Work to complete: For each line below that holds the string "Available", add one to a tally; report that tally alone.

Extracted material:
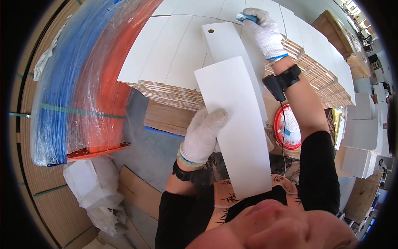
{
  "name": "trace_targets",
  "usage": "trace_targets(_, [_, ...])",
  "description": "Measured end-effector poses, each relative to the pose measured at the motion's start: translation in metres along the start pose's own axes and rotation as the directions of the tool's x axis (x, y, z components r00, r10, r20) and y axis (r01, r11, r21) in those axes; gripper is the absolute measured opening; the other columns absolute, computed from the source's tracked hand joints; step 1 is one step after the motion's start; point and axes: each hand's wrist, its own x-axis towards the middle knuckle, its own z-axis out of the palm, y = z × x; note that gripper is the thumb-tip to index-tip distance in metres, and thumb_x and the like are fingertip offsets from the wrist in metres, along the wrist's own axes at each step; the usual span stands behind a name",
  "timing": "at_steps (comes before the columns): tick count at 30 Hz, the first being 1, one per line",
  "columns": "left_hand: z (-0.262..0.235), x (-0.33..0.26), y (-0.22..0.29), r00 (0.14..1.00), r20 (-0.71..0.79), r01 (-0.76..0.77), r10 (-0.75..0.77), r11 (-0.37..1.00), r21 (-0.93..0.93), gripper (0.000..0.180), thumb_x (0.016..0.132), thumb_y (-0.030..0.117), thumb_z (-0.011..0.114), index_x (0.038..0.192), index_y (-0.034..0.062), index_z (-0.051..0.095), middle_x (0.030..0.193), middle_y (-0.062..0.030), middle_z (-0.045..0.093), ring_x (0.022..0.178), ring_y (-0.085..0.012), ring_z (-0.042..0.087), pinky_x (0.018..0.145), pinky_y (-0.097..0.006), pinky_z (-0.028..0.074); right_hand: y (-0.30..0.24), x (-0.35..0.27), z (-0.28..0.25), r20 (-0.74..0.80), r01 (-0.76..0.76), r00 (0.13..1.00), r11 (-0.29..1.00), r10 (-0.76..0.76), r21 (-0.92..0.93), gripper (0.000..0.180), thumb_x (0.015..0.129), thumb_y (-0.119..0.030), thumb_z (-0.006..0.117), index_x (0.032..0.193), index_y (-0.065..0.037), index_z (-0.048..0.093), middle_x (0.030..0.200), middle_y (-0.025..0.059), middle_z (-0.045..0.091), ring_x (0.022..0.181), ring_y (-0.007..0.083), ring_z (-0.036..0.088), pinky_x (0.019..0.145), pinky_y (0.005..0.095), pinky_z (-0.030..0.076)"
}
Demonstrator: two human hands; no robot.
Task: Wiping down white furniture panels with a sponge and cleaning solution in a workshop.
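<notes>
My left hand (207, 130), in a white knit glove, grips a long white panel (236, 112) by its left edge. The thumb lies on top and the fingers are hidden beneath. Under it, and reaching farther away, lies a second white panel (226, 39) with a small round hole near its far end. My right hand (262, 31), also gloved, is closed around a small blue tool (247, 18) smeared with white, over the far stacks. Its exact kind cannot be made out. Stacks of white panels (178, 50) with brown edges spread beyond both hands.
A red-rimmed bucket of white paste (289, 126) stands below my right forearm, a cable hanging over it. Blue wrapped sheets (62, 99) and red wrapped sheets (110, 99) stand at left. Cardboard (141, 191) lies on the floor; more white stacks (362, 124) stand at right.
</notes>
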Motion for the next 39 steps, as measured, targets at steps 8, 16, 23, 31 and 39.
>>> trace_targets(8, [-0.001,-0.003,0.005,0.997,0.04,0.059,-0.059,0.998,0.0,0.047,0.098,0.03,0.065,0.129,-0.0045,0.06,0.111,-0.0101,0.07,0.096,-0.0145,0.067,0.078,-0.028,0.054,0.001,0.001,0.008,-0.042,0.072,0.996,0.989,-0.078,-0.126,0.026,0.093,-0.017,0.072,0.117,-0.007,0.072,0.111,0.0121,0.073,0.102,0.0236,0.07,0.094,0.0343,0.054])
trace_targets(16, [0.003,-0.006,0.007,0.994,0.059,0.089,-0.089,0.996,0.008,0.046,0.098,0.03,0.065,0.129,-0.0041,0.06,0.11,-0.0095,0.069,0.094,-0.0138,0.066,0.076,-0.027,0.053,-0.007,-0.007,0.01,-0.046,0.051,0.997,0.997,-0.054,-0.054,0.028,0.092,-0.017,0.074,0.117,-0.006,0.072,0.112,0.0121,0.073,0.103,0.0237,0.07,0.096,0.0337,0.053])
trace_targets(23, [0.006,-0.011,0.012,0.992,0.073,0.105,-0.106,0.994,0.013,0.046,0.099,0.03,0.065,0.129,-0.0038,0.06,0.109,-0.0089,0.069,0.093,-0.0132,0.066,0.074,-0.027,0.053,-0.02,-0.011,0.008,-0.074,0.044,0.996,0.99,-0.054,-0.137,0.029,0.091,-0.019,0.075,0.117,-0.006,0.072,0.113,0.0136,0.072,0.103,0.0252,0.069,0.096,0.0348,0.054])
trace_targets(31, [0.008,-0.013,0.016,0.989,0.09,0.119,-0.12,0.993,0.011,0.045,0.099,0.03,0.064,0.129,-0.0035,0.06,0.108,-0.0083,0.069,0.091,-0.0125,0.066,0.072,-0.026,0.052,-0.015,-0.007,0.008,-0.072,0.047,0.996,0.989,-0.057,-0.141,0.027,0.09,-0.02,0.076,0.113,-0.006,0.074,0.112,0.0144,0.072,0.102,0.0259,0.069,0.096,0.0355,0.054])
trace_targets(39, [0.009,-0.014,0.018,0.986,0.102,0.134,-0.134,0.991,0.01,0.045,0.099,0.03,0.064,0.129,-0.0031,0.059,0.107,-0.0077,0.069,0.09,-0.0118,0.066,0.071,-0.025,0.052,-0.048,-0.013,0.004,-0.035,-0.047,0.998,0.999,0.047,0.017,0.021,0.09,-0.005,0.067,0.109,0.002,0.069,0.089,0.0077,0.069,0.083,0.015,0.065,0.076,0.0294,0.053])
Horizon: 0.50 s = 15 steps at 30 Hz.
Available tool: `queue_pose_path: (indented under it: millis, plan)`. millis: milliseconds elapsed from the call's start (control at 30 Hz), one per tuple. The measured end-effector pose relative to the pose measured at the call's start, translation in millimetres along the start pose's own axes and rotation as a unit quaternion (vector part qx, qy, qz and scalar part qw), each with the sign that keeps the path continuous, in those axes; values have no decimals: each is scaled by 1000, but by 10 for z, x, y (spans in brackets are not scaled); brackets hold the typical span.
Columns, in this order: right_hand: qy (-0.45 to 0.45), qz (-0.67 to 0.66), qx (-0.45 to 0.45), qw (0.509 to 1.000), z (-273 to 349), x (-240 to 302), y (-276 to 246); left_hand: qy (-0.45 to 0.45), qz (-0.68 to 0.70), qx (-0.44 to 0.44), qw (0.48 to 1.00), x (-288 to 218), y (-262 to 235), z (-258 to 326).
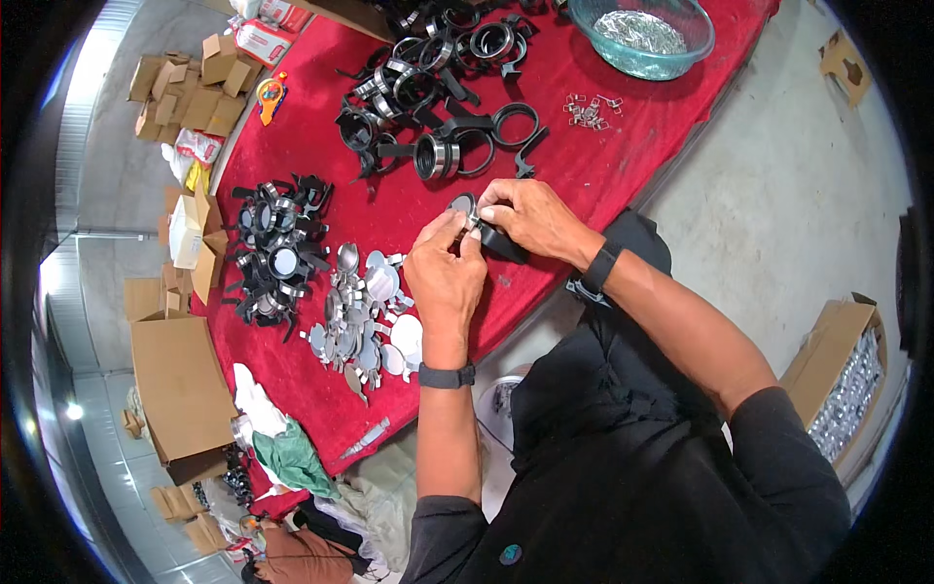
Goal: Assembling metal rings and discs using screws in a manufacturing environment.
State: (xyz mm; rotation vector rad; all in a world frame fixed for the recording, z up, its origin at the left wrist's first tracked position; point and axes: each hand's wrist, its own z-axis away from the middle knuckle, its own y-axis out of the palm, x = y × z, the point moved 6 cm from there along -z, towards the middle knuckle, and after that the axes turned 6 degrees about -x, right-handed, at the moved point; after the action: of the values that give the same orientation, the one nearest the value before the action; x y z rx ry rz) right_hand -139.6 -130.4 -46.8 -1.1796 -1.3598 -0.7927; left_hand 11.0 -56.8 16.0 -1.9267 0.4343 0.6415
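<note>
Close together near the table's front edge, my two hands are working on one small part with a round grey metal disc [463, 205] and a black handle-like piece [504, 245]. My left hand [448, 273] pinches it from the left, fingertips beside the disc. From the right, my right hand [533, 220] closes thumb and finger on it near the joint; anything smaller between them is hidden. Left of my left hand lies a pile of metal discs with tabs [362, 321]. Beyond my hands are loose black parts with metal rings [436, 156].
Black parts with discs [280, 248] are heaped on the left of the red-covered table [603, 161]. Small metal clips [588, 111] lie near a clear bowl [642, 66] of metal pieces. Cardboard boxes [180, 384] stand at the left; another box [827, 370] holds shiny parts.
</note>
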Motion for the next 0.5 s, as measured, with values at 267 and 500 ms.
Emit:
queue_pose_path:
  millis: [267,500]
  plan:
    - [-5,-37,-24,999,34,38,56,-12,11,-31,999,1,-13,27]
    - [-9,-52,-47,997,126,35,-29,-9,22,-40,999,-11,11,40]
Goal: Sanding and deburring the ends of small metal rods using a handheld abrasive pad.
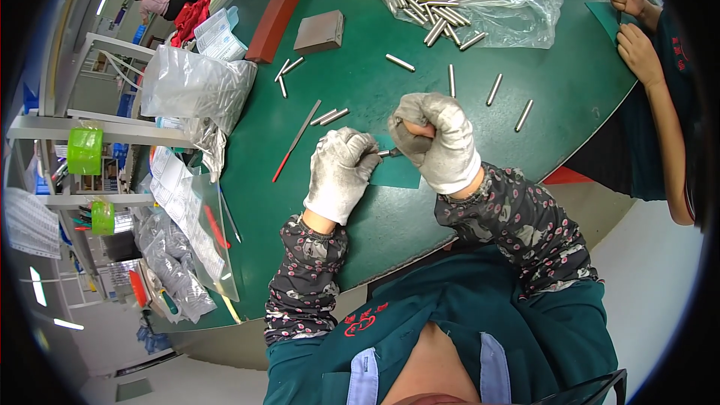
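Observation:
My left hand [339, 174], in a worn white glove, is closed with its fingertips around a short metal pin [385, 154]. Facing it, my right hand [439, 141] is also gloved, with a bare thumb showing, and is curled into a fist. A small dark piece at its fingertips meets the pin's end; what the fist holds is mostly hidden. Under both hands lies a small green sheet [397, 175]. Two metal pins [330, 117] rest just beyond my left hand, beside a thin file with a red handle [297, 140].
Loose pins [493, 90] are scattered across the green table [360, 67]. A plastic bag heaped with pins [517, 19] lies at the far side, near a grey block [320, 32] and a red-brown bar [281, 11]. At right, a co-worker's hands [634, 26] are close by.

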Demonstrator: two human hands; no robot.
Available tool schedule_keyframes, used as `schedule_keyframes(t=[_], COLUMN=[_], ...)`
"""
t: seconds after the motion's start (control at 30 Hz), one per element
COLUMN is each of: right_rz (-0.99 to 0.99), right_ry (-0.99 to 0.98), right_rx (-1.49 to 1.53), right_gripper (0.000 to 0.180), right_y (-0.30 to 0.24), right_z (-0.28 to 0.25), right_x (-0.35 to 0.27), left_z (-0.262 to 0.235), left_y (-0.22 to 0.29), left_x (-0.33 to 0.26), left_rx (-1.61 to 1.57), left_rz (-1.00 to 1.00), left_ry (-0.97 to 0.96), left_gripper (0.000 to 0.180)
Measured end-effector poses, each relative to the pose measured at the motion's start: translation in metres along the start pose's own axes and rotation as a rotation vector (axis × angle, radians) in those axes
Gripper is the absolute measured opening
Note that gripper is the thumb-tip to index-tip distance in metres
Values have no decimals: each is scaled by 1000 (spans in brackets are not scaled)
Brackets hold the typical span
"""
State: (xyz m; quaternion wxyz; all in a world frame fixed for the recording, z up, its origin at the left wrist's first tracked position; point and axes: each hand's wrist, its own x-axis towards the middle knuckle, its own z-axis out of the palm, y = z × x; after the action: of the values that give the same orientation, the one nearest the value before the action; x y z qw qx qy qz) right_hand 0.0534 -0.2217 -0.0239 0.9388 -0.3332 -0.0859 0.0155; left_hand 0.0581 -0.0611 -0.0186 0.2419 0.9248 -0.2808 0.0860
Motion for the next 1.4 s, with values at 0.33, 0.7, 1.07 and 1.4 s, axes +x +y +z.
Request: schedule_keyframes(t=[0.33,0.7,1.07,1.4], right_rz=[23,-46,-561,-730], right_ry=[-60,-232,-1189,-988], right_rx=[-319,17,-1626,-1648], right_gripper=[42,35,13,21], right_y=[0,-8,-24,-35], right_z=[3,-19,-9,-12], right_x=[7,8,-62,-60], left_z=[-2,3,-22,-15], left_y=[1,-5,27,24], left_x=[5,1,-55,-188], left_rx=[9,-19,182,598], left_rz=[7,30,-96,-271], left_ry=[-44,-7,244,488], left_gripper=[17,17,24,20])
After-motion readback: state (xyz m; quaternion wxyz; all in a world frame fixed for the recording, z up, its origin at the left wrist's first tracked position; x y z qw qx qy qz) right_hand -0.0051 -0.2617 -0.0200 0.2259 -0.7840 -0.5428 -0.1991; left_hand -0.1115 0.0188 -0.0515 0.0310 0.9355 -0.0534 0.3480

Response to the exercise: 2